Protéger ses données : comprendre le chiffrement sans jargon
Qu’est-ce que le “cryptage” des données ?
Commençons par une petite mise au point — avec le sourire ! Le terme « cryptage » est très largement utilisé dans le langage courant… mais il est techniquement incorrect. Le bon terme est chiffrement des données.
Dans les faits, quand on parle de “cryptage”, on désigne le fait de rendre des données illisibles sans une clé spécifique. C’est exactement ce que fait le chiffrement : transformer une information lisible en une information incompréhensible pour toute personne qui ne détient pas la clé pour les déchiffrer. Chez INQUEST, on accepte volontiers l’usage du mot “cryptage” pour se comprendre, mais on prend aussi le temps d’expliquer les bons termes ; parce qu’utiliser les bons éléments de langage, permet d’être alignés sur les risques réels.
Pourquoi les entreprises chiffrent leurs données
Le chiffrement est aujourd’hui un mécanisme de protection fondamental pour les organisations. Il permet notamment de :
- protéger les données sensibles (clients, finances, R&D),
- sécuriser les postes de travail et serveurs,
- limiter l’impact d’un vol de matériel ou d’une intrusion,
- répondre à des obligations réglementaires.
En clair, le chiffrement est une ceinture de sécurité numérique : il ne supprime pas le risque, mais il en réduit fortement les conséquences.

“Cryptage” légitime vs malveillant
Le chiffrement légitime protège les données. La version malveillante, largement utilisée par les cybercriminels, bloque l’accès aux données, et généralement accompagné d’une demande de rançon.

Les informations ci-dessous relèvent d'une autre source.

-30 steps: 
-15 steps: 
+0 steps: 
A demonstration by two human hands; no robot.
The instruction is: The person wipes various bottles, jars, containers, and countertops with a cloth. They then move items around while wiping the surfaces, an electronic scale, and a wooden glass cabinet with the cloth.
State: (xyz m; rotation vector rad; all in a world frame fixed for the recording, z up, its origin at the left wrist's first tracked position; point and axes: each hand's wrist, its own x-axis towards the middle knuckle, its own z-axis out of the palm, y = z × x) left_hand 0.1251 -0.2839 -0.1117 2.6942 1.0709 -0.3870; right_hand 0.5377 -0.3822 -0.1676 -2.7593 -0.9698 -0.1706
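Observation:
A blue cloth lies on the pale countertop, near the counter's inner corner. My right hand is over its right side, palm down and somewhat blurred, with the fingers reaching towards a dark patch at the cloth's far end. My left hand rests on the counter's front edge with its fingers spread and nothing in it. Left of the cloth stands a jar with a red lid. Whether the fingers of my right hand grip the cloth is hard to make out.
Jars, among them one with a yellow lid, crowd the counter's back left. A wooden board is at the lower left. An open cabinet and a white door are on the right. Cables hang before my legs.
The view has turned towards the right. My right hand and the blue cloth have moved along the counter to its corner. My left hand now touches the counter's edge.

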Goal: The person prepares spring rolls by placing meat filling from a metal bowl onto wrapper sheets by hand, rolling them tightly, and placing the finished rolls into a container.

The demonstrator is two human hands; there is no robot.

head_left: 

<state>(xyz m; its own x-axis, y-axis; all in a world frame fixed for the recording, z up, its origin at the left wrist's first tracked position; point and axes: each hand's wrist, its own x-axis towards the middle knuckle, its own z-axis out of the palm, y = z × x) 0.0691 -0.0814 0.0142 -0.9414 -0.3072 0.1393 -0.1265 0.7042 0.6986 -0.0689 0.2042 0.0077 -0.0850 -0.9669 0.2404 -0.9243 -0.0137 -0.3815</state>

La technique est similaire, l’intention est radicalement différente.
C’est ici que la confusion devient problématique.
Chiffrement légitime
- mis en place volontairement par l’entreprise,
- les clés sont maîtrisées,
- objectif : protéger les données.
“Cryptage” malveillant (ransomware)
- imposé par un attaquant,
- les clés sont détenues par le cybercriminel,
- objectif : bloquer l’activité et extorquer une rançon.
La technique est proche, mais le rapport de contrôle est inversé. Et c’est précisément ce basculement qui transforme un outil de sécurité en arme.
Exemples concrets
Quelques situations très parlantes :
- un ordinateur portable chiffré volé dans un train → les données restent protégées,
- une base de données chiffrée par l’entreprise → accès sécurisé,
- un serveur “crypté” par un ransomware → activité à l’arrêt, données prises en otage.
Dans les trois cas, on parle de chiffrement… mais les enjeux sont radicalement différents. Ces situations montrent que le “cryptage” peut être un allié… ou une arme.
Avantages et limites
Avantages :
- protection renforcée,
- réduction des risques de fuite.
Limites :
- dépendance aux clés,
- complexité de gestion,
- faux sentiment de sécurité s’il est mal maîtrisé.
Le chiffrement ne remplace pas une stratégie globale.
Le regard d’INQUEST
Peu importe le terme utilisé, ce qui compte chez INQUEST, c’est l’objectif et les enjeux derrière ce terme. Il est un excellent outil de sécurité tant que :
- il est compris,
- il est maîtrisé,
- et il s’inscrit dans une approche globale de gestion du risque cyber.
En revanche, il devient une arme redoutable quand il est utilisé par les mauvaises personnes contre notre gré. Et lorsqu’un client nous appelle en nous disant « mes données sont cryptées », c’est potentiellement le début d’une crise réelle.